### To do
Where the records below begin, start copying, and stop after the line that contains "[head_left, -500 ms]"; reproduce every line exactly but omit pictures.

————————

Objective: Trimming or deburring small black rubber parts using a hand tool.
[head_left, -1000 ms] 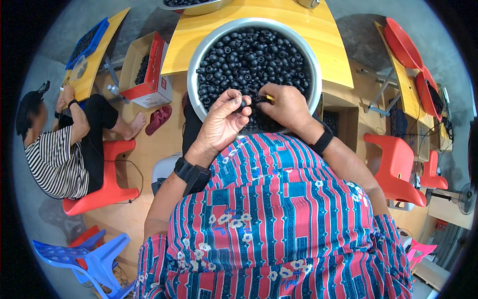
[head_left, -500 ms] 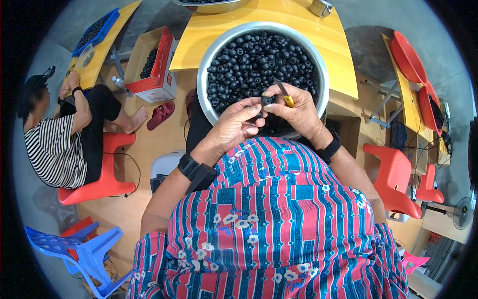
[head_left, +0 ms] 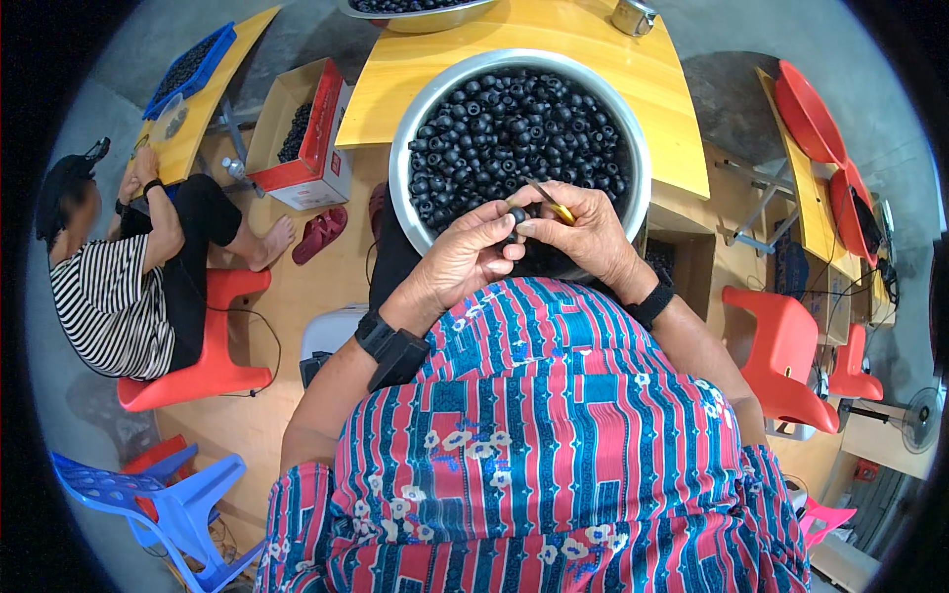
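Note:
Over the near rim of a large silver metal basin (head_left: 403, 138), both hands meet. The basin is filled with small round black pieces (head_left: 514, 124), many showing a hole in one end. My left hand (head_left: 467, 245) is closed, pinching one black round piece (head_left: 517, 213) between thumb and fingers. Closed as well, my right hand (head_left: 585, 235) grips a small knife (head_left: 564, 212) with a yellow handle. Its blade sticks out up and to the left above the fingers. The right thumb is right beside the pinched piece.
Beyond the basin stands a yellow table (head_left: 662, 119) with a metal cup (head_left: 634, 17). A box of black pieces (head_left: 312, 163) is at left. A seated person (head_left: 109, 287) works at another table. Red stools (head_left: 781, 361) and a blue chair (head_left: 188, 504) stand around.
My right hand has turned the knife, so its blade points more to the left and its handle shows less. The fingers have come closer together around the black piece.

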Demonstrator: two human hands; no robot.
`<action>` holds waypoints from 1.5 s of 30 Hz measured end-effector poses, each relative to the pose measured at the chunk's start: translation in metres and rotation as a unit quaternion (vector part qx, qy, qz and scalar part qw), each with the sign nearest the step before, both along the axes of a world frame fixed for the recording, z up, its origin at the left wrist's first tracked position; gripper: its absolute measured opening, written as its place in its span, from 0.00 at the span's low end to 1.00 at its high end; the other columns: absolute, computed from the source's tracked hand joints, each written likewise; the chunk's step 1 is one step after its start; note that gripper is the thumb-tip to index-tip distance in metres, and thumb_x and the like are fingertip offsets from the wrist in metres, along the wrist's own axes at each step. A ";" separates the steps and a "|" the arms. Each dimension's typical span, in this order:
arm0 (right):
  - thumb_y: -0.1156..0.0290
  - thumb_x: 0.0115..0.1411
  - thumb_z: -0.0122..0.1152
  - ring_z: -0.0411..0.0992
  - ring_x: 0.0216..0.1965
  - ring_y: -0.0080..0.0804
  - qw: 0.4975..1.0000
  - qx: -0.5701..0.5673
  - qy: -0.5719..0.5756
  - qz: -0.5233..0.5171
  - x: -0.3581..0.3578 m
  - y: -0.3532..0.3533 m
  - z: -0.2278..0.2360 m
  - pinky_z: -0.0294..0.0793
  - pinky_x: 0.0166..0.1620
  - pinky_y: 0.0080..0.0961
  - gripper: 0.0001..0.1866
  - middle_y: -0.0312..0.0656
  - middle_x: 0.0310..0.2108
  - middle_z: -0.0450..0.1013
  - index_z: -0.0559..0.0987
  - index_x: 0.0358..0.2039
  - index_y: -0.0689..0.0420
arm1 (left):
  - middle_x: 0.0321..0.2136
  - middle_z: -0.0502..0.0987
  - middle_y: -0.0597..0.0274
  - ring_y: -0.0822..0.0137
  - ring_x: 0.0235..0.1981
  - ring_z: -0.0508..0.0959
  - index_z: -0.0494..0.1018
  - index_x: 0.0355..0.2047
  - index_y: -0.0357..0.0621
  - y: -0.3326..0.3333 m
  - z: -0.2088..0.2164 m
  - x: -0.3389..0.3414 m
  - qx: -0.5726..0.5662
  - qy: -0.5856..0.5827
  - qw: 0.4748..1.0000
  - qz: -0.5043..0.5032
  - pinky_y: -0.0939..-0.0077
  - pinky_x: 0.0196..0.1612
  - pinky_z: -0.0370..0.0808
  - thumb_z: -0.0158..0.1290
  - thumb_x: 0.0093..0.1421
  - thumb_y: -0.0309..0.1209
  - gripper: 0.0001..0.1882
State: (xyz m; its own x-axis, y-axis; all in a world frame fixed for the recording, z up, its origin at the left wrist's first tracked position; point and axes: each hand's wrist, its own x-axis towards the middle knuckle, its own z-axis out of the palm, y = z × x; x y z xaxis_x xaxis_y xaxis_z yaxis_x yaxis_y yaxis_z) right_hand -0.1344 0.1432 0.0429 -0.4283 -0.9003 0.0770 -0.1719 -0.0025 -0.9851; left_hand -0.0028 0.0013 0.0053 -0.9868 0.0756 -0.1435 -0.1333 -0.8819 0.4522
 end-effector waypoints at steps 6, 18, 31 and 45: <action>0.75 0.52 0.66 0.67 0.29 0.15 0.997 0.007 0.080 -0.014 -0.001 0.003 0.003 0.68 0.33 0.15 0.12 0.32 0.30 0.75 0.80 0.39 0.58 | 0.35 0.71 0.66 0.78 0.29 0.67 0.67 0.50 0.43 0.001 -0.004 0.000 -0.063 -0.025 0.998 0.017 0.92 0.25 0.65 0.50 0.66 0.33 0.14; 0.58 0.59 0.56 0.73 0.31 0.47 0.954 0.003 0.295 -0.051 -0.003 0.009 0.001 0.72 0.33 0.36 0.14 0.47 0.27 0.73 0.77 0.31 0.57 | 0.33 0.71 0.63 0.77 0.27 0.68 0.67 0.42 0.43 0.000 -0.001 0.001 -0.049 -0.014 0.997 0.056 0.91 0.23 0.62 0.44 0.69 0.34 0.08; 0.56 0.59 0.57 0.72 0.28 0.46 0.906 0.023 0.422 -0.020 0.001 0.007 0.002 0.71 0.30 0.39 0.15 0.43 0.24 0.69 0.75 0.29 0.55 | 0.36 0.71 0.62 0.77 0.28 0.65 0.67 0.44 0.41 -0.001 -0.006 0.002 -0.027 0.008 0.999 0.045 0.89 0.23 0.61 0.41 0.69 0.32 0.09; 0.57 0.58 0.59 0.72 0.27 0.46 0.908 0.023 0.417 -0.038 0.002 0.007 0.004 0.71 0.29 0.38 0.14 0.43 0.24 0.69 0.76 0.28 0.55 | 0.36 0.70 0.63 0.77 0.28 0.65 0.68 0.45 0.42 -0.001 -0.007 0.002 -0.027 0.003 0.998 0.048 0.88 0.24 0.62 0.40 0.70 0.32 0.10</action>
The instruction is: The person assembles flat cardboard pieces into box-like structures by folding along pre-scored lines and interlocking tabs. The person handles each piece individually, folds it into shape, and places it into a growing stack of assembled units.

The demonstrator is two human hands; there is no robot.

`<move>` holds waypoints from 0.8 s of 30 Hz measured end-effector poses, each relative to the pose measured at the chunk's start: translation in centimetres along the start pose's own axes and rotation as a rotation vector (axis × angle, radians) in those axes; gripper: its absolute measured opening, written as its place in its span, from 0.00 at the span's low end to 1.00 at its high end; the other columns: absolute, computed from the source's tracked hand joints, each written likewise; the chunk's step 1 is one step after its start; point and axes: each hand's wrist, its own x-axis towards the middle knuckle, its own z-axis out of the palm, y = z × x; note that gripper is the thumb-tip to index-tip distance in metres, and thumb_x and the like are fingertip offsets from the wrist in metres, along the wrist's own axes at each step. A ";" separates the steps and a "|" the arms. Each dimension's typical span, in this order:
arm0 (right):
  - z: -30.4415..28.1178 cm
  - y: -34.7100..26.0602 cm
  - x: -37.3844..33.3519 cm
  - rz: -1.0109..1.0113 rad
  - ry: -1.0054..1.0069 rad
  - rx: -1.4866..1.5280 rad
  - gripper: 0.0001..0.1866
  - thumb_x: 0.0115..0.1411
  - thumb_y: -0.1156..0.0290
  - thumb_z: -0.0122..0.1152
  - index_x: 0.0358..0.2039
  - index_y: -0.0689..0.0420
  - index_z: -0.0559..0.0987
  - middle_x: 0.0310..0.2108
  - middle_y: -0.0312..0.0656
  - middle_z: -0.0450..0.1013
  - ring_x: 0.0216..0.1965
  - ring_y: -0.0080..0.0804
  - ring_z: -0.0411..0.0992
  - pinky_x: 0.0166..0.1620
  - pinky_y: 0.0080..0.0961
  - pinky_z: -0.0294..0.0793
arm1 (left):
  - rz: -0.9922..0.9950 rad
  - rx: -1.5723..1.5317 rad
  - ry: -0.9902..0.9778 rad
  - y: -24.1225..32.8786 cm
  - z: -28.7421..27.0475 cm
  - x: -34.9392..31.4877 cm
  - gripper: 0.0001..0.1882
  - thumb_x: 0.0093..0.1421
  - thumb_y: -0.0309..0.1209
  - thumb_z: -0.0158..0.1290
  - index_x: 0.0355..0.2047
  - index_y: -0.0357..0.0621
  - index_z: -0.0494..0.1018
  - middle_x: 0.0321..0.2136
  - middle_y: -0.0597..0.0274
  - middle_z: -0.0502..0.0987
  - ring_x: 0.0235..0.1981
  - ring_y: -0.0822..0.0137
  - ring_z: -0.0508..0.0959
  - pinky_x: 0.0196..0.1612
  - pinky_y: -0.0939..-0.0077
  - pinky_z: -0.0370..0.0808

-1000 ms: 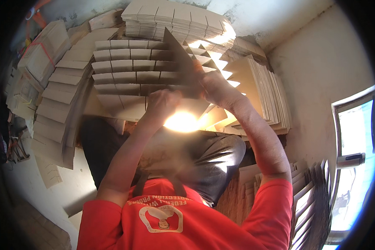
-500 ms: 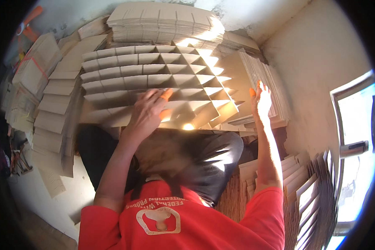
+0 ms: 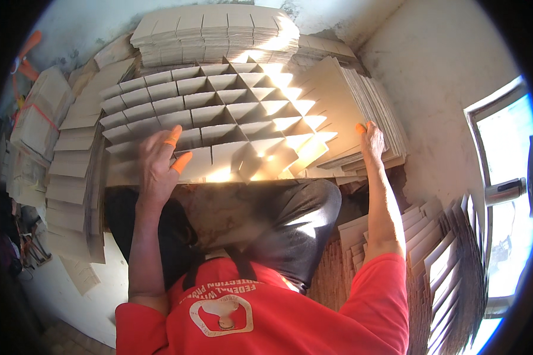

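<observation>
In front of me stands a cardboard divider grid (image 3: 210,100), made of slotted strips crossing one another. My left hand (image 3: 159,157) is over the grid's near left part, fingers apart and holding nothing; whether it touches the strips I cannot tell. Orange finger covers (image 3: 182,162) sit on its thumb and a finger. At the right, my right hand (image 3: 373,141) is closed at the edge of a cardboard sheet (image 3: 331,100) on a leaning stack, its orange-covered thumb on the sheet's face. Its other fingers are partly hidden.
Behind the grid rises a tall pile of slotted cardboard strips (image 3: 213,35). More cardboard (image 3: 77,160) is layered along the left, beside a bundle with a red strap (image 3: 41,118). Upright cardboard pieces (image 3: 420,254) stand at lower right, near a bright window (image 3: 503,160).
My left hand has moved left across the grid's near side, away from its middle strips. My right hand has come down onto the sheet's edge. The whole view has shifted slightly.
</observation>
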 end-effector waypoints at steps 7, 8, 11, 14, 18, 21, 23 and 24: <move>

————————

### Solution below
Objective: Trimming or deburring small black rubber parts using a hand tool.
[head_left, -1000 ms] 
[head_left, -500 ms] 

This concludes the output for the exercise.